Vyacheslav Molotov was one of Joseph Stalin's closest and most durable lieutenants, the dour, hard-working bureaucrat who served as Soviet foreign minister through some of the most fateful episodes of the twentieth century. Born in Russia, he joined the Bolsheviks as a young man and rose steadily through the party apparatus, becoming a loyal and tireless servant of Stalin's regime.
As the Soviet head of government in the 1930s, Molotov was deeply implicated in the collectivization of agriculture and the Great Purge, signing death lists without apparent qualm. In 1939 he became foreign minister, and his name was soon attached to one of the most shocking acts of diplomacy of the century.

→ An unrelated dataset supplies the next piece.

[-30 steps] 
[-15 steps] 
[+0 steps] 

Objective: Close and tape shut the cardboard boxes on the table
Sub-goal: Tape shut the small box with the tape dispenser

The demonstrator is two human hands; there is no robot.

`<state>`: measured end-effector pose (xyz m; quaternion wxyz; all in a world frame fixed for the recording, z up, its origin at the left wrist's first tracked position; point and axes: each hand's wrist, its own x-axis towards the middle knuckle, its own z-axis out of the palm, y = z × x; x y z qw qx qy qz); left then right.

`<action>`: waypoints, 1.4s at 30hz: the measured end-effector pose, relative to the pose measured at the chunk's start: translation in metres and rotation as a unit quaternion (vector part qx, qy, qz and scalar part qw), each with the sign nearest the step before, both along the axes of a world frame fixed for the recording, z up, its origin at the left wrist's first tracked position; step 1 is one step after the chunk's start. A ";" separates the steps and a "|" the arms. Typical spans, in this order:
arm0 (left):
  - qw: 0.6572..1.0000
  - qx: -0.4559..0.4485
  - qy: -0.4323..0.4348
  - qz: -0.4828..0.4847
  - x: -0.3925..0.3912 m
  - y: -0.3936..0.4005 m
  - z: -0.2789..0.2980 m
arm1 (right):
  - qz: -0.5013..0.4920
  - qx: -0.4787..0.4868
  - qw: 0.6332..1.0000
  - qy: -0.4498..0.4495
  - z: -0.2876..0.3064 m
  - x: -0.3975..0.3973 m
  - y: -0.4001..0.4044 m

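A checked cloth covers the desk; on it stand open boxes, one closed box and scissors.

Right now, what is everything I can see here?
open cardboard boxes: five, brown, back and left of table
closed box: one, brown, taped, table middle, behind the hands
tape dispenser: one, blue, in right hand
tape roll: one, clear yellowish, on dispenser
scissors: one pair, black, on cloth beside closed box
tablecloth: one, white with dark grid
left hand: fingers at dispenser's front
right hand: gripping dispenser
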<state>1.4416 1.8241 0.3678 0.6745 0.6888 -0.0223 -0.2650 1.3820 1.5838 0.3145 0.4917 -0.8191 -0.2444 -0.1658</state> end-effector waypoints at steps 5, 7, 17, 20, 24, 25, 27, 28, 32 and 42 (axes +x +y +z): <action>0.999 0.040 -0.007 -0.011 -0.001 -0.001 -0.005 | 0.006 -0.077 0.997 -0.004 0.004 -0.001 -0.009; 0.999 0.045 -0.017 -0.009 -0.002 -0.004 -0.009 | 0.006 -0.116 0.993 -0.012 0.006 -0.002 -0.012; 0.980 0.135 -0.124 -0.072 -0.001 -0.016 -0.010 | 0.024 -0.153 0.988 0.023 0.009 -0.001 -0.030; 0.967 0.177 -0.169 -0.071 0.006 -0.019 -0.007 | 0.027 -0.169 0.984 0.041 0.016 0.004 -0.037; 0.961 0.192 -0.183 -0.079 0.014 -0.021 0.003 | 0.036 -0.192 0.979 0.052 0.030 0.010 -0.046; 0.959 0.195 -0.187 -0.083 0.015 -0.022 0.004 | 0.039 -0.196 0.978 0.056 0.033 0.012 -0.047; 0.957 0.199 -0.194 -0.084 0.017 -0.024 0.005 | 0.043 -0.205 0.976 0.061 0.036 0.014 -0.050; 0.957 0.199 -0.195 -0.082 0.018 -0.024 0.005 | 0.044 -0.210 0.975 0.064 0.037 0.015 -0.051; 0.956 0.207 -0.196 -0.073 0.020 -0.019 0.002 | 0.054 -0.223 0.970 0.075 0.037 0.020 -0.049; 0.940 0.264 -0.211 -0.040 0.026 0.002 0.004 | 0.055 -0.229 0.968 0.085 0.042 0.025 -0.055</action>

That August, Molotov negotiated the non-aggression pact with Nazi Germany — the Molotov–Ribbentrop Pact — whose secret protocols carved up Eastern Europe between Hitler and Stalin and cleared the way for the outbreak of the Second World War. When Germany invaded the Soviet Union in 1941, he helped rally the wartime alliance with Britain and the United States and took part in the great Allied conferences.
After the war Molotov was a rigid and combative figure in the early Cold War, defending Soviet interests with such stubbornness that Western diplomats marveled at his intransigence. He fell from favor after Stalin's death, was sidelined by Khrushchev, and was eventually expelled from the party, living on in obscurity until his death in 1986 at the age of ninety-six.